• DATA TO EXAMINE:
● ● ● ● ● ● ●

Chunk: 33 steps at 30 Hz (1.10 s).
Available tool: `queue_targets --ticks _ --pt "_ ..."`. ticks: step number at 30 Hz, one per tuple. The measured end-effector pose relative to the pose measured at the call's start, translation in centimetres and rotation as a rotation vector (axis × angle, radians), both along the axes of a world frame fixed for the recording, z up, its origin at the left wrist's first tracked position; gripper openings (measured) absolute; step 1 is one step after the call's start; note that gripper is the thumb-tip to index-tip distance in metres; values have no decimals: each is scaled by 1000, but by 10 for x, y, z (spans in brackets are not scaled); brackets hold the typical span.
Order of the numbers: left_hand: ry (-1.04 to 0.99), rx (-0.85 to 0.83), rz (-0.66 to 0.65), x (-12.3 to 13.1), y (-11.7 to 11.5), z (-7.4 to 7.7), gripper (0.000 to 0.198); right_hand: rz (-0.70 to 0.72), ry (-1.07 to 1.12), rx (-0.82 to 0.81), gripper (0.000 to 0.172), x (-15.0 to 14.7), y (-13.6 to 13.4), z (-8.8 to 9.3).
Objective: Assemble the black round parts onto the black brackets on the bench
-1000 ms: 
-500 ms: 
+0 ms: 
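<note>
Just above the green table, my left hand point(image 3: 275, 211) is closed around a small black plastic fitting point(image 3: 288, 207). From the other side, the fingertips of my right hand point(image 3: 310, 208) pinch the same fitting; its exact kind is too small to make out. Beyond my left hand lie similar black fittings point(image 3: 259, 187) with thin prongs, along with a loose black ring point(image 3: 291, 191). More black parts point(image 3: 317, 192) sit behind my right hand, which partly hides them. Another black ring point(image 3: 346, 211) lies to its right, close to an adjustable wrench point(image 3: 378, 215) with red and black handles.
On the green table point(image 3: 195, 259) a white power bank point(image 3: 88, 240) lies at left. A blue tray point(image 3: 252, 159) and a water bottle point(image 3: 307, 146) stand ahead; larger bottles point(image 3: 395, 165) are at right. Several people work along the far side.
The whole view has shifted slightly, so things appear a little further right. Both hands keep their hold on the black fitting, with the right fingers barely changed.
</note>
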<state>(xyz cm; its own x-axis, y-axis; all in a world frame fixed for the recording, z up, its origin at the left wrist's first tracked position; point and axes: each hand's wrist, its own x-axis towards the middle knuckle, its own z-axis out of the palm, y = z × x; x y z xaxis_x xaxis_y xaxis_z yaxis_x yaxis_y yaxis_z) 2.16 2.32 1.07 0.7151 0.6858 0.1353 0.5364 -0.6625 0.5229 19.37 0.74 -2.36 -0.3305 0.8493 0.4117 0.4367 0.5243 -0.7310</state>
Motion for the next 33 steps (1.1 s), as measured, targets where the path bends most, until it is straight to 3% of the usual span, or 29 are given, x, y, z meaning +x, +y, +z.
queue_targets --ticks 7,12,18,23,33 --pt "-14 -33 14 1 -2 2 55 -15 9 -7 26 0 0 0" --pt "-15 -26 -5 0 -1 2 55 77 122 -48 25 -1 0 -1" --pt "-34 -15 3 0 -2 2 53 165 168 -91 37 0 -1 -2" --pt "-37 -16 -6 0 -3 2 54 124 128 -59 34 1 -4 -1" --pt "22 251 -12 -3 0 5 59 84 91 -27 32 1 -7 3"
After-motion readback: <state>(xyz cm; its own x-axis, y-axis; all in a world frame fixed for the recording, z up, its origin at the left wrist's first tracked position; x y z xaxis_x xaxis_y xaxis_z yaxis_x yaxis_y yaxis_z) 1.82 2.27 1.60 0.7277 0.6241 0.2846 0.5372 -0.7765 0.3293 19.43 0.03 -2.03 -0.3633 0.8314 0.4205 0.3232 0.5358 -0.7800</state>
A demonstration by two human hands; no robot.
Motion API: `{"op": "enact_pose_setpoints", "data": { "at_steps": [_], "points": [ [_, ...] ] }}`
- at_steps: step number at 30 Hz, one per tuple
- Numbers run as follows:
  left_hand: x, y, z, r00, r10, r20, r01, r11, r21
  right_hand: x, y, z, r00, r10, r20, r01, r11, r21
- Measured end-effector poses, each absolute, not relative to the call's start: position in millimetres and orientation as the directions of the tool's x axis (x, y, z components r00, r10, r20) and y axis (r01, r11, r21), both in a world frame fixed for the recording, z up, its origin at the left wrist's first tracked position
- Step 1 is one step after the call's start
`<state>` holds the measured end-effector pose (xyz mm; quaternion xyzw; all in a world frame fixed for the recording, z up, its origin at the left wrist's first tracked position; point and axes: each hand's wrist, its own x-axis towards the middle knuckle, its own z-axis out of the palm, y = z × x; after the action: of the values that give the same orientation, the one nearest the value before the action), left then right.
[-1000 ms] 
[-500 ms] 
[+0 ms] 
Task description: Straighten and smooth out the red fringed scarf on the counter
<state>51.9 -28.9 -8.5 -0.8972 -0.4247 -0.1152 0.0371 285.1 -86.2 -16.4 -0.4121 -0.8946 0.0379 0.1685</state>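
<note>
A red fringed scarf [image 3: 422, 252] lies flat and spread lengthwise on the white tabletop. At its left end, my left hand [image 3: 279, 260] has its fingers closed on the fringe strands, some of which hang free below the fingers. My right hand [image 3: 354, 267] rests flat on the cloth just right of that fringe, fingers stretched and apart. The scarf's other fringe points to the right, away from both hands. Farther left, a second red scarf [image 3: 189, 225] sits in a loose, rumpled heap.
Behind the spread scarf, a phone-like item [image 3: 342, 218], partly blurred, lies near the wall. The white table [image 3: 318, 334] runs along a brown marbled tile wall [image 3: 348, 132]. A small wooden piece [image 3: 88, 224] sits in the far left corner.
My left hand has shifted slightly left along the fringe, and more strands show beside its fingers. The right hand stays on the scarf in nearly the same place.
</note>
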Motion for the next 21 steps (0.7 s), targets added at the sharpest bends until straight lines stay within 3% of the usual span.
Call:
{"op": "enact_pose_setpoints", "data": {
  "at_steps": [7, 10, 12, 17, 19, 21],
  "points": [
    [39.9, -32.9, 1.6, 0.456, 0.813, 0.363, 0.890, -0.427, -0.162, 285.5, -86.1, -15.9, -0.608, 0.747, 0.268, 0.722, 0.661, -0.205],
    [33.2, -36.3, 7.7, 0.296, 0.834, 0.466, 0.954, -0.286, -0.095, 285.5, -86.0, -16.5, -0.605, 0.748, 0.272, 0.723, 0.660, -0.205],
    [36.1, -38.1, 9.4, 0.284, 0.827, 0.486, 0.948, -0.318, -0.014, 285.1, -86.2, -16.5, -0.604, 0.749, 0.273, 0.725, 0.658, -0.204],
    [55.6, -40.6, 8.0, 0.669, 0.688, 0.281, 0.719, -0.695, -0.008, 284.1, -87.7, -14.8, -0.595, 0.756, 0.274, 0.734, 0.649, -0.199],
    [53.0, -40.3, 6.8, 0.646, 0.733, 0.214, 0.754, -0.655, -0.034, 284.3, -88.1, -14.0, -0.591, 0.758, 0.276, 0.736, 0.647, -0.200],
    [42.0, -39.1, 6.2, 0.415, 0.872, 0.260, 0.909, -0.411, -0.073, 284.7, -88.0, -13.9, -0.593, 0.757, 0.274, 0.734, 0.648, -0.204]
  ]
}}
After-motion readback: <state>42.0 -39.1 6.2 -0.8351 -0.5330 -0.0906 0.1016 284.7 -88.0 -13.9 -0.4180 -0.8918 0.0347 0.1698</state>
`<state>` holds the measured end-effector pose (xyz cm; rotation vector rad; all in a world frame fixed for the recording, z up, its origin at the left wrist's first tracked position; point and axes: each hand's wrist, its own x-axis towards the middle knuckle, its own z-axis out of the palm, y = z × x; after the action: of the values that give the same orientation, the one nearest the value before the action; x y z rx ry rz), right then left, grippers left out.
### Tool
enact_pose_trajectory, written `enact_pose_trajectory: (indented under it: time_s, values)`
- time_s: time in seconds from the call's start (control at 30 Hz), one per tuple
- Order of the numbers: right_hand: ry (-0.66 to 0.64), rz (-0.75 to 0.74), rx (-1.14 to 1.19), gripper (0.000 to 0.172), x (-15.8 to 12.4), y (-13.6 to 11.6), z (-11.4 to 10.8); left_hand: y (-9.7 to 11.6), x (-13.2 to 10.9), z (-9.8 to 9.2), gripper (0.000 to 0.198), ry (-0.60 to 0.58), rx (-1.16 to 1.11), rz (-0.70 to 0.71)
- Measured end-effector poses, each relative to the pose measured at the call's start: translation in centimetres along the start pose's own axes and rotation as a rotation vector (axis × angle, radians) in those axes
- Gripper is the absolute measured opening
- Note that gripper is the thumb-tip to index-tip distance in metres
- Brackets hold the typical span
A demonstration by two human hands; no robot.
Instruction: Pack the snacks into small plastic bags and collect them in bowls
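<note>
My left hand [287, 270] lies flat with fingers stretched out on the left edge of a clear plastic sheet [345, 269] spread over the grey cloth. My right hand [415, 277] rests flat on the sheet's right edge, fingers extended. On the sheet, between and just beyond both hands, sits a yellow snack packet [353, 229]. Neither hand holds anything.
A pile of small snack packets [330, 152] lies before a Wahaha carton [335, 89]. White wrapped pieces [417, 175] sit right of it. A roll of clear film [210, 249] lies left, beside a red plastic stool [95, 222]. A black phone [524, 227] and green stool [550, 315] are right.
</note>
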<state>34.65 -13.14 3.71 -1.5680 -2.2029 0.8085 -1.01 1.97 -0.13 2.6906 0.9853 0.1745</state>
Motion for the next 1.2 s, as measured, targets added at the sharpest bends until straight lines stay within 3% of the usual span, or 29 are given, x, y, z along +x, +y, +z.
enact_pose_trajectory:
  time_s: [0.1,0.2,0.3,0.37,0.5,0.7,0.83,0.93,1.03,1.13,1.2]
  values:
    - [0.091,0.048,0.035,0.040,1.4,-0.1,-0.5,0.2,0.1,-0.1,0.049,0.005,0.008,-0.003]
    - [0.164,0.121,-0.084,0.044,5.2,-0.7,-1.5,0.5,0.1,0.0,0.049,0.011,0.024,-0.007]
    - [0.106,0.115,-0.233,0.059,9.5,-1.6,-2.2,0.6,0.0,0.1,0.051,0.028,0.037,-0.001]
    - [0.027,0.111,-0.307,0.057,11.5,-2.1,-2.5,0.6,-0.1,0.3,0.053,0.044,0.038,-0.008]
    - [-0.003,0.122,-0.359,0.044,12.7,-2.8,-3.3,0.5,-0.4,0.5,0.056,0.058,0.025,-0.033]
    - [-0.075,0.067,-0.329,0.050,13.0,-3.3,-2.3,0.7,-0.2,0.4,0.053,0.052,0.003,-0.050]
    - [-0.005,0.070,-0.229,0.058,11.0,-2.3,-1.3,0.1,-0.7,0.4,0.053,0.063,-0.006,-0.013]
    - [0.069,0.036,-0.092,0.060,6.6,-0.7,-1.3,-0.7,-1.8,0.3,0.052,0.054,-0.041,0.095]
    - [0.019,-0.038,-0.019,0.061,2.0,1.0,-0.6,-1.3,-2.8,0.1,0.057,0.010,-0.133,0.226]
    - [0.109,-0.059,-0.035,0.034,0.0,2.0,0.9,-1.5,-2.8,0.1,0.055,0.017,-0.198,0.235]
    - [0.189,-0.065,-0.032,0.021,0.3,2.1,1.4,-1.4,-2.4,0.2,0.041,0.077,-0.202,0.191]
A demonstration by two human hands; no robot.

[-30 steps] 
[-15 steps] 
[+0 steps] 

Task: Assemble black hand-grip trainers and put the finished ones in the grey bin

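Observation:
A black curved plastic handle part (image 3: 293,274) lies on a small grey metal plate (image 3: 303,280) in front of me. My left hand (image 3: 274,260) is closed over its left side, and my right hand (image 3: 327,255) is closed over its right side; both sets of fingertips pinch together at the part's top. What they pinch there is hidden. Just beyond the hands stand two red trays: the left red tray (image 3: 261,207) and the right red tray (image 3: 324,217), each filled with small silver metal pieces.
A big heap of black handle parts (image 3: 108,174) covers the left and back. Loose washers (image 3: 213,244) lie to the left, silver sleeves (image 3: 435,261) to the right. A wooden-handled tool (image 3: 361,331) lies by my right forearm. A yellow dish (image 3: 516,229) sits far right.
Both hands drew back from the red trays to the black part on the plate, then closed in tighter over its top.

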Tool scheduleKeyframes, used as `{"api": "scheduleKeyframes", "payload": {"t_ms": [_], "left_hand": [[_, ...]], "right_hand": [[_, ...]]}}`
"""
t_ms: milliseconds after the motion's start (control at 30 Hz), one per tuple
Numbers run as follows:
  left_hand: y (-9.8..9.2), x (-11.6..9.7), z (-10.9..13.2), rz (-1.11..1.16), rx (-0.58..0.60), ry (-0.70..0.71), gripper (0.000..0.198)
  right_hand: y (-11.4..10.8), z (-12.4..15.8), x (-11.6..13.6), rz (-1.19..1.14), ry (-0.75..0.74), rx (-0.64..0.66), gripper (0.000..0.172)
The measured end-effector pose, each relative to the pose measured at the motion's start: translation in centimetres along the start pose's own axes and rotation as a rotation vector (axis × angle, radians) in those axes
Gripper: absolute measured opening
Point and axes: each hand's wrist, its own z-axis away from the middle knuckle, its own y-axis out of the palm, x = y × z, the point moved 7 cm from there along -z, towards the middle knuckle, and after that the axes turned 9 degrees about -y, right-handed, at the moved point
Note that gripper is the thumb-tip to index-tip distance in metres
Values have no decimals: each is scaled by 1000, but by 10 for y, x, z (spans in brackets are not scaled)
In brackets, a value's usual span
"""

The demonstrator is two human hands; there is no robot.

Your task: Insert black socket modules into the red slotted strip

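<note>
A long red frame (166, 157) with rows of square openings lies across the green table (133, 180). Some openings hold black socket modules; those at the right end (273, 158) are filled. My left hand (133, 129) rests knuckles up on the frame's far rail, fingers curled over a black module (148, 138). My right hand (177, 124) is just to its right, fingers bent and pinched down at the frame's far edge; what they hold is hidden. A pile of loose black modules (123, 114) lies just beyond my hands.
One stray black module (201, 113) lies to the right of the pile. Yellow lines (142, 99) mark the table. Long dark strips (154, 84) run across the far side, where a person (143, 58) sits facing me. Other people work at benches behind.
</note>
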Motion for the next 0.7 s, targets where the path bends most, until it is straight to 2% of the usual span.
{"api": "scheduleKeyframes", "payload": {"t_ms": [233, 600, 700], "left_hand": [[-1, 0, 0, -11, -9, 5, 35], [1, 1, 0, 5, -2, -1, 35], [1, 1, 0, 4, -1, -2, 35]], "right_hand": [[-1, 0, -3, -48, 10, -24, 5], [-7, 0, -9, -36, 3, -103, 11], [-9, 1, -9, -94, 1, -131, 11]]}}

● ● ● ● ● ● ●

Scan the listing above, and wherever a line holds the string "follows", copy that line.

- Numbers run as follows:
Numbers run as follows:

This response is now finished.